「世界平和を一身に背負っているつもり?」
「特殊な文化」
「ハイ・カルチャー」
「意識高い系(付いていけない~)」
なかなか辛辣です。現場は厳しいですが、それを批評と受け止めるなら、貴重な意見です。

現代アートの特徴として、批評性というものがあります。現代アートが嫌われる理由の一つに、この批評性があるとも思っています。批評というものは、受け取る側の姿勢によって変わってきます。今後に生かすために大切にする人もいれば、日々ストレス・フルなのでもうたくさん!と、敬遠する人もいます。

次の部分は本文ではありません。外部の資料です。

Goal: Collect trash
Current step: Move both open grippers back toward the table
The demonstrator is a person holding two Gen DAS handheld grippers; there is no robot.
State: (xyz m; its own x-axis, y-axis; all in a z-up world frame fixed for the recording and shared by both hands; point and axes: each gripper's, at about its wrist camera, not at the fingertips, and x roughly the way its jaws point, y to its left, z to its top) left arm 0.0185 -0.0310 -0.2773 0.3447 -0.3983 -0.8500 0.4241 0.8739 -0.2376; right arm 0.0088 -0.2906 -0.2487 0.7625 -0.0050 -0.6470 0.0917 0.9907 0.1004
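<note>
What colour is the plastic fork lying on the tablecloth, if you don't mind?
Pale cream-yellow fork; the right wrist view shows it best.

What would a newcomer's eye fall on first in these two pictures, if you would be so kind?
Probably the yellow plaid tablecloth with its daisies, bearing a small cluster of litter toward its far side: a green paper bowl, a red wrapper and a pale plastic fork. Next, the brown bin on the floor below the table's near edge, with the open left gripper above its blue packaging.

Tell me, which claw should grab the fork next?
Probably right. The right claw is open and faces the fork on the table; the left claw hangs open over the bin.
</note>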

だから、批評性を持つ現代アートは、「カッコいい」ものでも「カッコつけている」ものでもあります。

更に言えば、このような言葉の背景には、知っているか?知らないか?の違い、内部から見た景色と外部からの景色の違い、温度差があります。これは誤解ではありませんし、良し悪しを判別しても、埒が明きません。知らない人に「良いじゃないですか~カッコつけさせてやって下さいよ。」と、知っている人に「何か新しいものを目指すと、世間から浮いてしまうことは、よくあることだから。」と心情的に接することで、双方の距離は縮まるかもしれません。それでも、この問題の解決策にはならないと思います。

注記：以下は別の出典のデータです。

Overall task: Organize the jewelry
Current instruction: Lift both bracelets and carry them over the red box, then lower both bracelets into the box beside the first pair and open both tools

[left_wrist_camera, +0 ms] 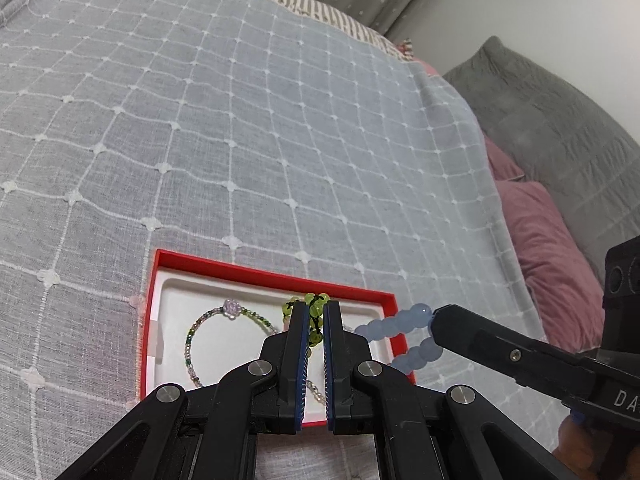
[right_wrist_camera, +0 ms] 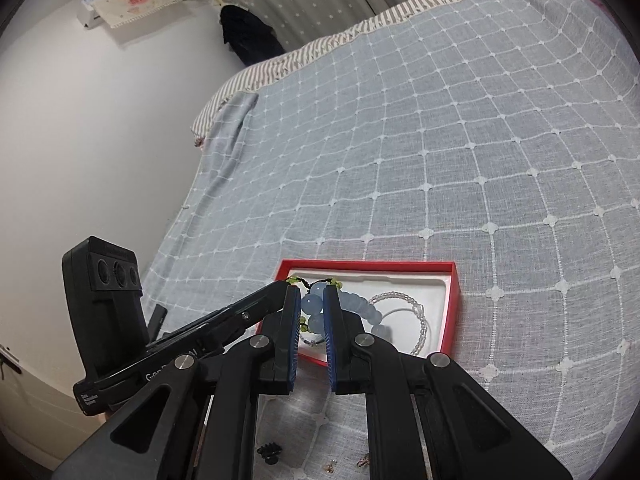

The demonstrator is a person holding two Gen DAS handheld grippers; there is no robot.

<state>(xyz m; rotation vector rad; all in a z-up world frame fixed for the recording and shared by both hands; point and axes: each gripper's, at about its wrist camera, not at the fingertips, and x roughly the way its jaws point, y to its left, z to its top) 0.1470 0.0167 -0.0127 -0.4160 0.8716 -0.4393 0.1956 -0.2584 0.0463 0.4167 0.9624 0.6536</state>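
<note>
A red box [left_wrist_camera: 256, 270] with a white insert lies open on the grey checked bedspread. My left gripper [left_wrist_camera: 316, 306] is shut on a green bead bracelet [left_wrist_camera: 316, 337] strung on black cord, held over the insert. A thin bead bracelet [left_wrist_camera: 192, 332] with a pale purple flower lies inside. From the right comes my right gripper [left_wrist_camera: 434, 318], shut on a pale blue bead bracelet [left_wrist_camera: 390, 325] at the box's right edge. In the right wrist view that right gripper [right_wrist_camera: 312, 292] pinches the blue bracelet [right_wrist_camera: 311, 303] over the box [right_wrist_camera: 368, 265], with the left gripper [right_wrist_camera: 288, 286] close beside it.
The thin bead bracelet [right_wrist_camera: 424, 320] shows again in the box. A small black piece [right_wrist_camera: 269, 454] and tiny metal bits [right_wrist_camera: 330, 466] lie on the bedspread below my right gripper. Pink cushions [left_wrist_camera: 544, 240] and a grey pillow [left_wrist_camera: 552, 120] border the bed's right side; the bed's left edge [right_wrist_camera: 200, 168] drops off.
</note>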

一番良いのは、アートのパワーが持つ、事例に触れていただくことです。切れ味鋭い、2作品を選んでみました。作家名と作品名を検索し、作品画像を是非ご覧ください。ほんの一例に過ぎませんが、皆さんと現代アートの接点になれば幸いです。

マルセル・デュシャン 「泉」

作られたか時期 1917年 (1918年末、第一次大戦終了)

発表された場所 第一次大戦展(公募展)
印象派の影響を受けた作品が、旧態依然と展示されている場所で、発表された。

作品について
●愚かな戦争に対して、それまでの文明を根底から疑った。(ダダイズムという、アート運動の仲間が明言。)
●描くことを否定!→既製のものにサインしただけ=レディ・メイド
(アートかどうかは、「鑑賞者の頭の中で決まる」という、見解を突きつけた。)
●最も、美しいというイメージからかけ離れたオブジェ=便器
●泉というタイトル=小水の比喩か?

その他エピソード
●展示を拒否される。
●美術界に大論争を巻き起こした。

バンクシー「花束を投げる男:flower bomber」

作られたか時期 2003年 (2000年以降、再びイスラエルとパレスチナ自治政府との間でゲリラ戦が再燃し、和平交渉が事実上の停止状態にあった。)

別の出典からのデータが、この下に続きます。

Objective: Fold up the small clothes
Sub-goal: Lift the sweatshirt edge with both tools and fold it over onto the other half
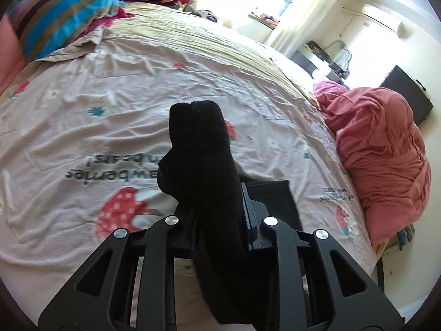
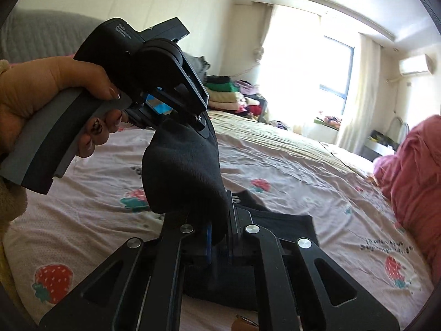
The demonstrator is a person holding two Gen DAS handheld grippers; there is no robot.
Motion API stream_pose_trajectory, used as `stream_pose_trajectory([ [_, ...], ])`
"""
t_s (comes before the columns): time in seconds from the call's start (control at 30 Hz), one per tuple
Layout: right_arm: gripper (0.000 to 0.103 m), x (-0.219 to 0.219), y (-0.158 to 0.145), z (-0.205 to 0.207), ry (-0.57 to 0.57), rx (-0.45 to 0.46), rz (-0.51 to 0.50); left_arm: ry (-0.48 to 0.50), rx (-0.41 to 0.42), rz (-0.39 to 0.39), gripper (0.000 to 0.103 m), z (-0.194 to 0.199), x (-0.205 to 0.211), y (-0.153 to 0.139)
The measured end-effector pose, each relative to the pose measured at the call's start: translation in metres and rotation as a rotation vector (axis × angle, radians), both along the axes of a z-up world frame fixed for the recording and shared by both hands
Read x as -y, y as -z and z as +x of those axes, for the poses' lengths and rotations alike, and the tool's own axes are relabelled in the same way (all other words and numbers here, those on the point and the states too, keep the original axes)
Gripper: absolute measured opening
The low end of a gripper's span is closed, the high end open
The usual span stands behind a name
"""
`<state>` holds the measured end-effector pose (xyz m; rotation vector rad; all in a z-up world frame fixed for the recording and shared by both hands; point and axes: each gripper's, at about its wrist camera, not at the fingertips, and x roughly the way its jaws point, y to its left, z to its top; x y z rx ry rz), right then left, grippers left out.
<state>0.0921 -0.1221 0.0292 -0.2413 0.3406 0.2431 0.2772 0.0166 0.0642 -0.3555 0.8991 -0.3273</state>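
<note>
Black sock stretched between my two tools above the bed, left tool and right tool each clamped on one end, sock covering both tools' tips

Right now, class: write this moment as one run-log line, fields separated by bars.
left gripper: shut on black sock | right gripper: shut on black sock | sock: lifted above strawberry bedsheet | fold: not yet done

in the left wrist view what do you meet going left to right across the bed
striped blanket → strawberry print → black sock in the left tongs → red quilt heap
</note>
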Motion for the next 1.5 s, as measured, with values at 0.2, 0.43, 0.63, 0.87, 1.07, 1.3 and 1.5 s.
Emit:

発表された場所 パレスチナ、ベツレヘムのガソリンスタンドの壁 (火炎瓶にはガソリンを入れる。)

作られた理由
ゲリラの少年をモデルにし、火炎瓶の代わりに花束を持たせた。武器ではなく愛や敬意を、というメッセージ。(ストレートで分かりやすい。)

その他エピソード
●目にした人に撮影され、拡散されることで、有名になって行った。
●素性を明かさない。危険であり、違法であるから。
●現在この場所は、観光名所になっている。

 

「カッコいい」を通り越していますね~皆様はどうお感じになりましたか?
新旧の、二人のアーティストには共通点があります。
●反骨精神を持っている。(それまでの状況に問いを投げかけている。)
●状況を、反動的に利用した。
●周りが巻き込まれて、アートとして成立している。
●独自の方法を持っている。

「カッコつけている」になるか、「カッコいい」になるかは、作家の持っている凄み、見識やリアリティーに拠るかも知れません。平時で意識されないことが、非常時では注目されたりもするように、空気や温度は常に変化します。その中で、通奏低音のように響いている「何か」を見つけ掴むことが出来るなら、「カッコつけている」は、自然に「カッコいい」に変わっていくような気がします。